Le sort malheureux des deux amis semblait définitivement scellé. Léo s’abrita sous un rocher, le cœur plein de désolation. Ambre songeait qu’elle perdrait son seul et véritable ami. Toute la nuit, la violence des vagues remua le sable. Léo s’éveilla rempli d’amertume mais quelle ne fut pas sa surprise de voir au milieu des galets un modeste caillou vert qui luisait encore comme une luciole. Une voix intérieure lui murmura : « as-tu été bien sot d’aller chercher si loin ce qui était près de toi ? ». Mais il ne regrettait rien. Les voyages, les rencontres, les dépossessions et même les désillusions avaient fait de lui un jeune homme fort, généreux et valeureux.
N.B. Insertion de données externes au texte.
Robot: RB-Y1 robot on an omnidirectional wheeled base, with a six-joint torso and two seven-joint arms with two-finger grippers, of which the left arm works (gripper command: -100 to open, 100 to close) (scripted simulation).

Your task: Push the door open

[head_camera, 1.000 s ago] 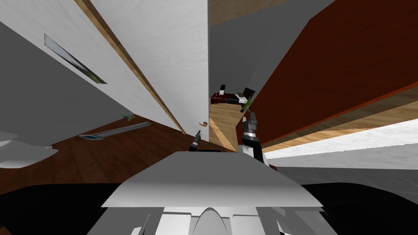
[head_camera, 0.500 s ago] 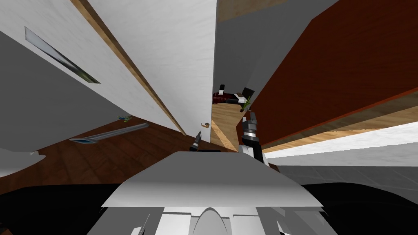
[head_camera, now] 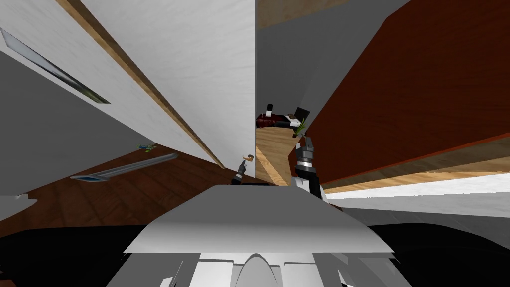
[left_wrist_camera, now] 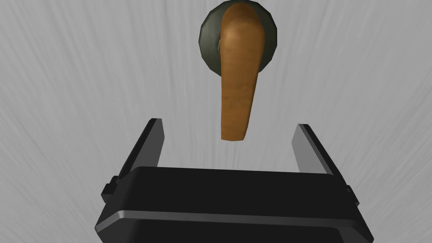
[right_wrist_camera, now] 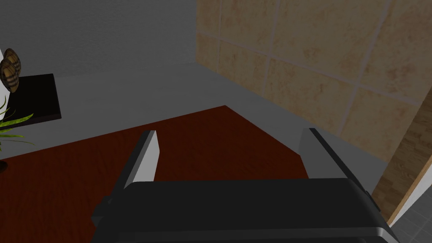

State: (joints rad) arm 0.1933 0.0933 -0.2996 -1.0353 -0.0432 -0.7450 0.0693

Alors qu’Ambre s’apprêtait à retrouver définitivement le fond de l’océan, il posa délicatement le caillou sur le cœur de la sirène ; à ce moment-là, une vague les recouvrit et au milieu de l’écume, Léo s’émerveilla devant une jeune fille dont il ne reconnaissait que les grands yeux : un diadème orné d’une perle était posé sur ses cheveux, la branche de corail entourait son cou élégant et une robe faite d’algues et d’écailles revêtait le corps de l’ancienne sirène qui serrait le petit caillou vert dans sa main.
Léo la posa délicatement sur le sable et l’aida à faire ses premiers pas. Puis ils partirent pour un long voyage afin qu’Ambre réapprenne à vivre parmi les hommes.
La vieille colombe s’amusa de mon air étonné quand je rouvris ma main et que je restais à contempler l’humble caillou vert façonné par la patience de l’océan.